Working together for a secure smart home

Reporting vulnerabilities
 

Transparency and cooperation for maximum security

The security of our products and cloud services has the highest priority. By reporting potential vulnerabilities responsibly, you are making a valuable contribution to the continuous improvement of our systems. We are constantly reviewing and developing our infrastructure to meet the latest security requirements. The aim is to identify potential risks at an early stage, to communicate them transparently and to remedy them resolutely. This approach helps us to build trust – for a secure and comfortable smart home experience.

Why do we need a Vulnerability Disclosure Policy?

A Vulnerability Disclosure Policy (VDP) sets out clear rules and procedures for reporting security vulnerabilities. It creates trust by promoting transparency in the handling of security-relevant issues. 

For Homematic IP, this policy is a central element in continuously improving the security of our products and services and identifying risks at an early stage. At the same time, it shows potential vulnerability reporters how their reports are processed and what expectations exist on both sides. 

A VDP is therefore an important feature in a responsible security culture.

How to report vulnerabilities.

Everything you need to know about our reporting channels, the information required and how we process incoming reports is set out below. This approach enables us to quickly forward your report to the right contact person and integrate any findings promptly into our security processes.

  • E-mail: security@eq-3.com
  • security.txt: Our contact data is also available at /.well-known/security.txt.

Information required:

  • Affected product or service
  • Description of the vulnerability
  • Steps to reproduce the vulnerability
  • If possible: Technical details or proof of concept

Reaction time & procedure:

  • Confirmation of receipt within 5 working days
  • Analysis & prioritisation of the report (evaluation in accordance with the CVSS)
  • Communication regarding progress
  • Rectification of the vulnerability & publication of a security advisory (where necessary)

Security-relevant software updates will be provided for all Homematic IP products for a period of at least five years from the start of sale. This measure is in line with the requirements of the EU Regulation  (Cyber Resilience Act) aimed at enhancing the cybersecurity of connected products.
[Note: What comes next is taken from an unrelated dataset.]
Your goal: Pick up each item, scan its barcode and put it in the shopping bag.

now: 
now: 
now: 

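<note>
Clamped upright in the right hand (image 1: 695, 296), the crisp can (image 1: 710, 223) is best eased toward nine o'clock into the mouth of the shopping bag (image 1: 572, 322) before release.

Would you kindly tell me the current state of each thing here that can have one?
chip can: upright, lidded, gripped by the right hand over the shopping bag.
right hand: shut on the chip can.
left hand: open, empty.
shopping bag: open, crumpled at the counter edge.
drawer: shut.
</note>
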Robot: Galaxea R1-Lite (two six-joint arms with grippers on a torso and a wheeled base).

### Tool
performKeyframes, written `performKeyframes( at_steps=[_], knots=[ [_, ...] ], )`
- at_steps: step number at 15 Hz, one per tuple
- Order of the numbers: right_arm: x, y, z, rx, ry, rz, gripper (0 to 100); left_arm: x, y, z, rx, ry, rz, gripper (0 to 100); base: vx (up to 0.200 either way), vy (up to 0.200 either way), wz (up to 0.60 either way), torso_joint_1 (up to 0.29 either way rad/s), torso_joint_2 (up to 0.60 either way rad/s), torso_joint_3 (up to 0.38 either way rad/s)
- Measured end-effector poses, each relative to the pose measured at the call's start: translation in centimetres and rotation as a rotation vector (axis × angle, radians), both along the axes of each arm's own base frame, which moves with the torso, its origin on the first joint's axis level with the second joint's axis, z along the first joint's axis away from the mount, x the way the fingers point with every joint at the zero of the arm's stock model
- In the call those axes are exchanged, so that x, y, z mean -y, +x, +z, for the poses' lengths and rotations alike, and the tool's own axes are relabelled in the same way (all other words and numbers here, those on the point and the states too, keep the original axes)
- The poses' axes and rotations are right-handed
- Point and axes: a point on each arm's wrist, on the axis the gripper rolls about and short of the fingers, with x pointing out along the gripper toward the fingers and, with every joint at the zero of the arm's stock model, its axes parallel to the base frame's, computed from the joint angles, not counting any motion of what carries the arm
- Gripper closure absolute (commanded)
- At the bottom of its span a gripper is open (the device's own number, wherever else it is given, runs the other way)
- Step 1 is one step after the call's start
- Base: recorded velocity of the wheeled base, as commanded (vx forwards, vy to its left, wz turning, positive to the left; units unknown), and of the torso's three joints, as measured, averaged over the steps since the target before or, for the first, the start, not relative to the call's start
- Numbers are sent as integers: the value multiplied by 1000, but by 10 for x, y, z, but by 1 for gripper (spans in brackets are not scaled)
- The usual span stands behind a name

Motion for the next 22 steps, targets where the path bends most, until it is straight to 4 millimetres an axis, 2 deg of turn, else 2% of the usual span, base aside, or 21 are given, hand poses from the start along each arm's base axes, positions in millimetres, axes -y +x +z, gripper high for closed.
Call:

The stated period applies to security-relevant updates. It does not apply to functional enhancements.

Safe Harbour regulation – protection for responsible reporting

We advocate the responsible disclosure of vulnerabilities. Anyone who abides by our rules can expect a fair and transparent process. We are aware that many people who identify vulnerabilities not only have technical expertise, but also demonstrate a high sense of responsibility. Their contribution plays a key role in making our systems more secure and more robust.

Our goal is therefore to actively encourage this commitment, remove potential barriers and create an environment that supports constructive feedback. We are committed to ensuring that reports are received openly, evaluated objectively and processed in a transparent manner. At the same time, we want to create security and trust – both for the person reporting and for all users of our systems.

Important notes:

  • No attacks on our systems (e.g. DDoS, social engineering).
  • Tests only on systems for which you are authorised.
  • No publication of sensitive information without prior consultation.